Please copy every line from the records below that contains the string "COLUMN".

Items from a dataset

[Start of Attachment]

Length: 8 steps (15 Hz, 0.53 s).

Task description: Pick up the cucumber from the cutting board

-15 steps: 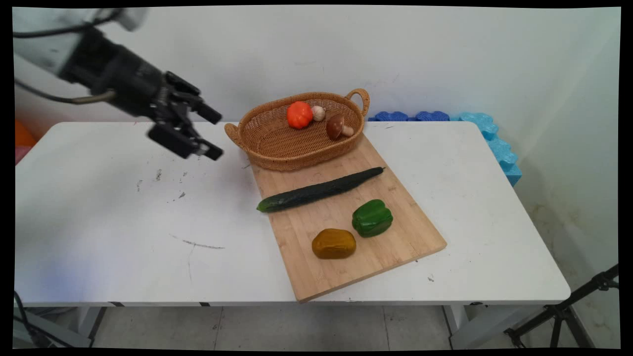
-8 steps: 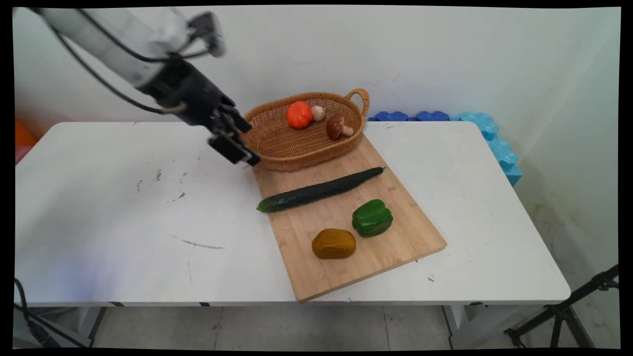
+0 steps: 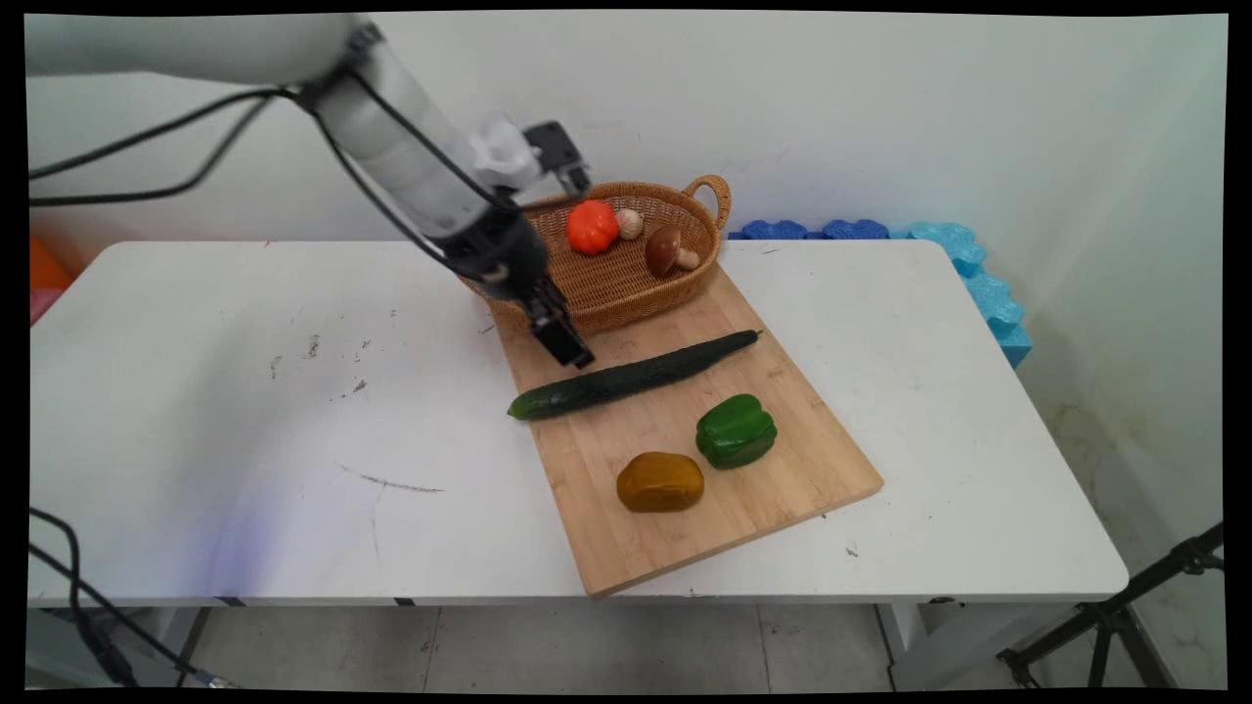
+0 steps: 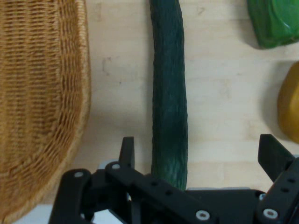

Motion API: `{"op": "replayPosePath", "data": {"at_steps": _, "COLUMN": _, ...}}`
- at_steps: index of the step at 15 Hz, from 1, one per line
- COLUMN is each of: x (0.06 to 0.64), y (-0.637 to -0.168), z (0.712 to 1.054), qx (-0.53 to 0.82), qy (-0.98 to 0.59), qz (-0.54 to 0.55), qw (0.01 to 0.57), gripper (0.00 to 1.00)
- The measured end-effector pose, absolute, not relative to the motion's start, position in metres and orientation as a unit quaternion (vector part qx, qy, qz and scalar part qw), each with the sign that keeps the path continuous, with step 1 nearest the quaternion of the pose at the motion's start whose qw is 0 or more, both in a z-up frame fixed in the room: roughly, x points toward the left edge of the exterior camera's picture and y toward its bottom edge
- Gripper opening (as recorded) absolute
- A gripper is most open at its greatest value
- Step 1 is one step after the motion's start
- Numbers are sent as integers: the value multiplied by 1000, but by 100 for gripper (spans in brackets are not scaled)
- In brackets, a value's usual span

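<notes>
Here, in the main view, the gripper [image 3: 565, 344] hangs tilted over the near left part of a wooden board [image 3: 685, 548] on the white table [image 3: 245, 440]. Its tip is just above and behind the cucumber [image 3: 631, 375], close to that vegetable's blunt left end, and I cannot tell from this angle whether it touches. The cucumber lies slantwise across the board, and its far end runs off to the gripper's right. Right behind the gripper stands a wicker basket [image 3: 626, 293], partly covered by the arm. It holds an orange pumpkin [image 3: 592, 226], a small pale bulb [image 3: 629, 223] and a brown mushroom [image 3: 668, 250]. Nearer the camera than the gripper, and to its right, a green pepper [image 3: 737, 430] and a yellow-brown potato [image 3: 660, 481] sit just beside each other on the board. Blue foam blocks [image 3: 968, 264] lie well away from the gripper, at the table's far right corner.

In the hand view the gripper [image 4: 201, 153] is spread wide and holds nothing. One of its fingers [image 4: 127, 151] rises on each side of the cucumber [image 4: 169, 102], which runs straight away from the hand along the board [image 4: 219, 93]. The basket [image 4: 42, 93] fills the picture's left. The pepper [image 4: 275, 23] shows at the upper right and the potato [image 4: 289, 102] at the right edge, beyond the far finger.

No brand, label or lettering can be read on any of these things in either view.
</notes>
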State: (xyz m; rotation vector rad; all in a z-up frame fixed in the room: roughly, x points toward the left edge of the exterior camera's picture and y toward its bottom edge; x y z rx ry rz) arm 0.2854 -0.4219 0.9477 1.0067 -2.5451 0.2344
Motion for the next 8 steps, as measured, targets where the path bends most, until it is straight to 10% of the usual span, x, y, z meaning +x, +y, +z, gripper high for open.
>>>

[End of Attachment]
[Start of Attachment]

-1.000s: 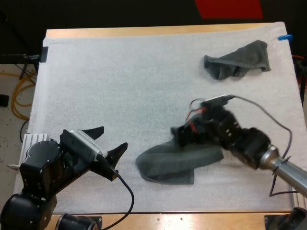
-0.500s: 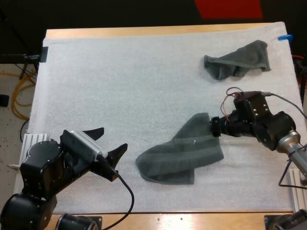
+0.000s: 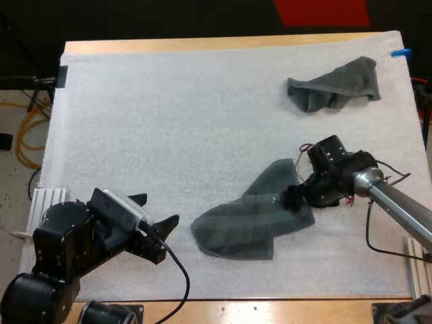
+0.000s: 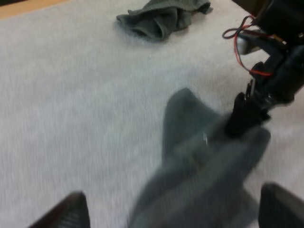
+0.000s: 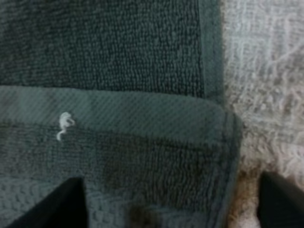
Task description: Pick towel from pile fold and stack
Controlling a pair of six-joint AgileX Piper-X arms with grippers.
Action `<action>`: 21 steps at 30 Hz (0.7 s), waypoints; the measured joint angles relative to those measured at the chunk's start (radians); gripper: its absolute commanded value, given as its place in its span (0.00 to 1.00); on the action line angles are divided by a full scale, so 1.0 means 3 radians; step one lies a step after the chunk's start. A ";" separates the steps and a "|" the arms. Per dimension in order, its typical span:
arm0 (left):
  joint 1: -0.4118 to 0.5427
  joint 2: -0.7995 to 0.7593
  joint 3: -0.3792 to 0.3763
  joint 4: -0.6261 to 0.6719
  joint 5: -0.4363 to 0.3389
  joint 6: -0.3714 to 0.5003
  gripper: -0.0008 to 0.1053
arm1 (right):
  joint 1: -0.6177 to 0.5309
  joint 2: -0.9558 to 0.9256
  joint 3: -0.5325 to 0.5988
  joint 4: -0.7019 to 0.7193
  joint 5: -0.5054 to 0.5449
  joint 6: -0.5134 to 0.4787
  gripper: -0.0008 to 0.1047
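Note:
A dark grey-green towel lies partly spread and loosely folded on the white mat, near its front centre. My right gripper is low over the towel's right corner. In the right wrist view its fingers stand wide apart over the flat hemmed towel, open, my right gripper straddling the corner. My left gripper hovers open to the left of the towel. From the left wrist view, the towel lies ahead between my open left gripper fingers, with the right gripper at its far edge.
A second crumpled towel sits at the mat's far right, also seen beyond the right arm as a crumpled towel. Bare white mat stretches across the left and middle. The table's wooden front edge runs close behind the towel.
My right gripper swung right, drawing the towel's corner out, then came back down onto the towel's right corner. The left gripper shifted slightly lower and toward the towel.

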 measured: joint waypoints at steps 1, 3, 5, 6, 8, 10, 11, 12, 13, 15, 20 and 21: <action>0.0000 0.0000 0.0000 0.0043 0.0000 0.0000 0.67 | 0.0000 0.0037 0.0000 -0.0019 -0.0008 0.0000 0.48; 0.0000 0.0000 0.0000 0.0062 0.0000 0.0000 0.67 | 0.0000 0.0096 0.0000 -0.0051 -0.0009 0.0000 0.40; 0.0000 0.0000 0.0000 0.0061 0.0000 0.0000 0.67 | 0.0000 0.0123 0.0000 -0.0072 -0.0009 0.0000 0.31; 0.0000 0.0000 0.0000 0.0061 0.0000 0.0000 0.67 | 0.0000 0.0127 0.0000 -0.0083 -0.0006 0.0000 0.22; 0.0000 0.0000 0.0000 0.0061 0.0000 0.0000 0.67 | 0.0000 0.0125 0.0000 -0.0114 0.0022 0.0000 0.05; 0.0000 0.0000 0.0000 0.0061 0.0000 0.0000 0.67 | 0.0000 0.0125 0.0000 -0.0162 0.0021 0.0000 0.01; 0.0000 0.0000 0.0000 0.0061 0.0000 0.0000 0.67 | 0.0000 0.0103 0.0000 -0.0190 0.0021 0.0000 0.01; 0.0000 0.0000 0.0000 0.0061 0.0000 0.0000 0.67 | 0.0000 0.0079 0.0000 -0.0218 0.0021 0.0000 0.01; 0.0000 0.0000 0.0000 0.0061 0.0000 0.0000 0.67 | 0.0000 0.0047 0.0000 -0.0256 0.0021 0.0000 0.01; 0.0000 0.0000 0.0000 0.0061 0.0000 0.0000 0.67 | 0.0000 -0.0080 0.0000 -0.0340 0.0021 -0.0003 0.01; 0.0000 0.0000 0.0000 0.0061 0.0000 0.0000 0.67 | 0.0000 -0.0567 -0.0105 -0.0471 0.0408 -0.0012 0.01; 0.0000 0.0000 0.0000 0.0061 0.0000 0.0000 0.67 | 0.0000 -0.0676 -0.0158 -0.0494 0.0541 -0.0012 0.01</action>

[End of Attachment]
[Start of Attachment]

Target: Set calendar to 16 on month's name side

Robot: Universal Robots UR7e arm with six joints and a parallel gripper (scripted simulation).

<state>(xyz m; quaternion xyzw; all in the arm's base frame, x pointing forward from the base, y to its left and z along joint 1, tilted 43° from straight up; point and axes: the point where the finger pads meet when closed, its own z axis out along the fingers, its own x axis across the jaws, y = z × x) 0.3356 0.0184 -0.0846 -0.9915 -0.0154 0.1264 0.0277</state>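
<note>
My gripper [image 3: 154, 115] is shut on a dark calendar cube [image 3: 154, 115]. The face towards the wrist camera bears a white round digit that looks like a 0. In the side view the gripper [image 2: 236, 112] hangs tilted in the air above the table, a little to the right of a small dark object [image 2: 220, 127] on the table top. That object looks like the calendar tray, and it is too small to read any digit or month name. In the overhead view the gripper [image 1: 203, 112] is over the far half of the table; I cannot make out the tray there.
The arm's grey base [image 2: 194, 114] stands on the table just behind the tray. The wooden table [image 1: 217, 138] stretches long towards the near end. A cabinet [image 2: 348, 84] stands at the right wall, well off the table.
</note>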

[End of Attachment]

RESULT:
Motion API: `{"op": "replayPosePath", "data": {"at_steps": _, "COLUMN": _, ...}}`
- COLUMN is each of: x (0.06 to 0.64), y (-0.637 to -0.168), z (0.712 to 1.054), qx (-0.53 to 0.82), qy (-0.98 to 0.59), qz (-0.54 to 0.55), qw (0.01 to 0.57), gripper (0.00 to 1.00)

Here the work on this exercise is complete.